WHAT TO WORK ON -
Give every line below again, exactly as it appears.

Segment Start: DATASET

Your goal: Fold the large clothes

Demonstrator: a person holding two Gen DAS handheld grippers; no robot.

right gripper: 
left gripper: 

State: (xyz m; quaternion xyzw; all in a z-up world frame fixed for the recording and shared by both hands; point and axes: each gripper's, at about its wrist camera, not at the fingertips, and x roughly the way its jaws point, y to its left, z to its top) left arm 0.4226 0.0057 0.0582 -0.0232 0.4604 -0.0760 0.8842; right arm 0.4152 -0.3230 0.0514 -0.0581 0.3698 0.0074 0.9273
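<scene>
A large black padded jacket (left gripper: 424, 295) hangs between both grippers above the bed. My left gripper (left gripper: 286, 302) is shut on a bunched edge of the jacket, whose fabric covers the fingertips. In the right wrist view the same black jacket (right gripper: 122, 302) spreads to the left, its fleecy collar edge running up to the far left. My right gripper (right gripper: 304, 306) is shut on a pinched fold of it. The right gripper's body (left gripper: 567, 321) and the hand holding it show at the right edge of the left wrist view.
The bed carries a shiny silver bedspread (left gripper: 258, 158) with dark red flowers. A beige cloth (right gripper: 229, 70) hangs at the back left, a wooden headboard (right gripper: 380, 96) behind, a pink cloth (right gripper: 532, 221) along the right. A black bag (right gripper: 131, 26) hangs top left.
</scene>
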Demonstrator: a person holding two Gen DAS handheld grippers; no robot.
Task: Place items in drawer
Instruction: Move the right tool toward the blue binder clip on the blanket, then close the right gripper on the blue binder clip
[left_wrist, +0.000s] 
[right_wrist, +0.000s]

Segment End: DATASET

SOLUTION FOR THIS TASK -
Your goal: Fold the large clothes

Demonstrator: a person holding two Gen DAS handheld grippers; no robot.

right gripper: 
left gripper: 

State: (xyz m; quaternion xyzw; all in a z-up world frame fixed for the recording and shared by both hands; point and axes: each gripper's, at about its wrist camera, not at the fingertips, and x roughly the way its jaws point, y to its left, z to its top) left arm 0.4226 0.0057 0.0582 -0.0232 0.4604 -0.0760 0.8842; right arm 0.4152 -0.3230 0.0514 -0.0581 0.3698 0.0074 0.9273
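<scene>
A large black padded jacket (left gripper: 424, 295) hangs between both grippers above the bed. My left gripper (left gripper: 286, 302) is shut on a bunched edge of the jacket, whose fabric covers the fingertips. In the right wrist view the same black jacket (right gripper: 122, 302) spreads to the left, its fleecy collar edge running up to the far left. My right gripper (right gripper: 304, 306) is shut on a pinched fold of it. The right gripper's body (left gripper: 567, 321) and the hand holding it show at the right edge of the left wrist view.
The bed carries a shiny silver bedspread (left gripper: 258, 158) with dark red flowers. A beige cloth (right gripper: 229, 70) hangs at the back left, a wooden headboard (right gripper: 380, 96) behind, a pink cloth (right gripper: 532, 221) along the right. A black bag (right gripper: 131, 26) hangs top left.
</scene>
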Demonstrator: a person holding two Gen DAS handheld grippers; no robot.
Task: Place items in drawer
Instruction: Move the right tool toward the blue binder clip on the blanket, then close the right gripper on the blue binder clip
[left_wrist, +0.000s] 
[right_wrist, +0.000s]

What the exercise asked for is complete.